Adel Abdel-Hady, spokesman of the Unionist Democratic Party, said that it considered the deal signed by Al-Mahdi and Al-Bashir as only "a bi-lateral agreement between the Al-Ummah Party and the regime. The opposition as a whole is not obliged to adhere to the agreement because they were not consulted".
Abdel-Hady pointed out that the Djibouti meeting had been aimed at pre-empting the Egyptian-Libyan initiative proposed over the summer in an attempt to restore peace and to end war in the south of the country. He said that the agreement "will only help in prolonging the regime's lifespan".
"This agreement is a total violation of the Asmara Declaration, on the basis of which the NDA was founded [in 1995]," said SPLA spokesman, Yasser Arman.
"It is clear from what General Al-Bashir said on his return from Djibouti that the agreement was drawn up from the government's constitution, which the NDA has rejected. Thus, it is a bilateral agreement between the Al-Ummah Party and the [Al-Turabi's] NIF. In the SPLM/SPLA we are not concerned at all with the agreement," Arman told the Weekly.
In addition, NDA spokesman, Farouk Abu Eissa, said that "this agreement is trying to downplay important issues that were settled at the Asmara Conference at which the NDA was created. In a country that has been suffering from the dictatorship of the National Islamic Front in the name of religion, the relation between state and religion must be clearly described.

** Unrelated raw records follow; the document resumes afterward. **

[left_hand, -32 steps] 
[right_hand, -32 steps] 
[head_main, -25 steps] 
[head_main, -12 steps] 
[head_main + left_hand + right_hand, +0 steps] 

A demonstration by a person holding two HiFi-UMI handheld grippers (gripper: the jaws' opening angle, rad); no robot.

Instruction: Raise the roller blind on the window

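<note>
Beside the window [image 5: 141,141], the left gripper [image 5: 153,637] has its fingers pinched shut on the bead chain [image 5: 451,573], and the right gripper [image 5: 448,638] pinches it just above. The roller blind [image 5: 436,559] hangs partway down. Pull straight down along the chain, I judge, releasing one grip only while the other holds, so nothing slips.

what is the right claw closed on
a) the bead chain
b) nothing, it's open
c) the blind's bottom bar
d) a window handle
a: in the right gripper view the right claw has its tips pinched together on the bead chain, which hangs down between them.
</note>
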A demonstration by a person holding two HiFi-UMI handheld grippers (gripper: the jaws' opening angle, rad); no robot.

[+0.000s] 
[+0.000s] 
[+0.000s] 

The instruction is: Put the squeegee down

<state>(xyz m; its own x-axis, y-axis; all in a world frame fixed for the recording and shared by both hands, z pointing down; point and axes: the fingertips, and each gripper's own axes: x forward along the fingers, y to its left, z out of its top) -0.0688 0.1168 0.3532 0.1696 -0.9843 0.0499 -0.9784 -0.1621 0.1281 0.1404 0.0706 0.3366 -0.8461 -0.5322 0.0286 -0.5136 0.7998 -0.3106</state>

Another issue is that the agreement states that 'international conventions are to be considered', and yet there is no clear commitment to these agreements."
"The Asmara resolution on the other hand is unequivocal on ethnic, religious and human rights. It said it will include human-rights conventions in any constitution and not just 'consider' them." Abu Eissa added.
A statement by the Communist Party of the Sudan described the agreement between al-Bashir and al-Mahdi as "a serious surrender of the resolutions and principles of the NDA", warning that "such moves would seriously endanger the unity of the NDA".
If the agreement has caused controversy among opposition groups, however, it has also caused problems on the government side.
"Since there are two conflicting centres of power in Sudan, Al-Turabi and al-Bashir, the value of the Djibouti agreement is only that at least one of them has agreed," said one leading figure in the Al-Ummah Party.
For the time being, the strong reactions that have greeted the agreement between Al-Mahdi and Al-Bashir may be enough to indicate that its influence will be limited, its most far-reaching effects being felt on NDA unity.
"The Al-Ummah Party should decide on which ship it is going to sail in. Is it going to ally itself with an exhausted force like the NIF, or will it join the forces of the future in the NDA that truly represent the aspirations of the Sudanese people?" asked Arman, the SPLA spokesman.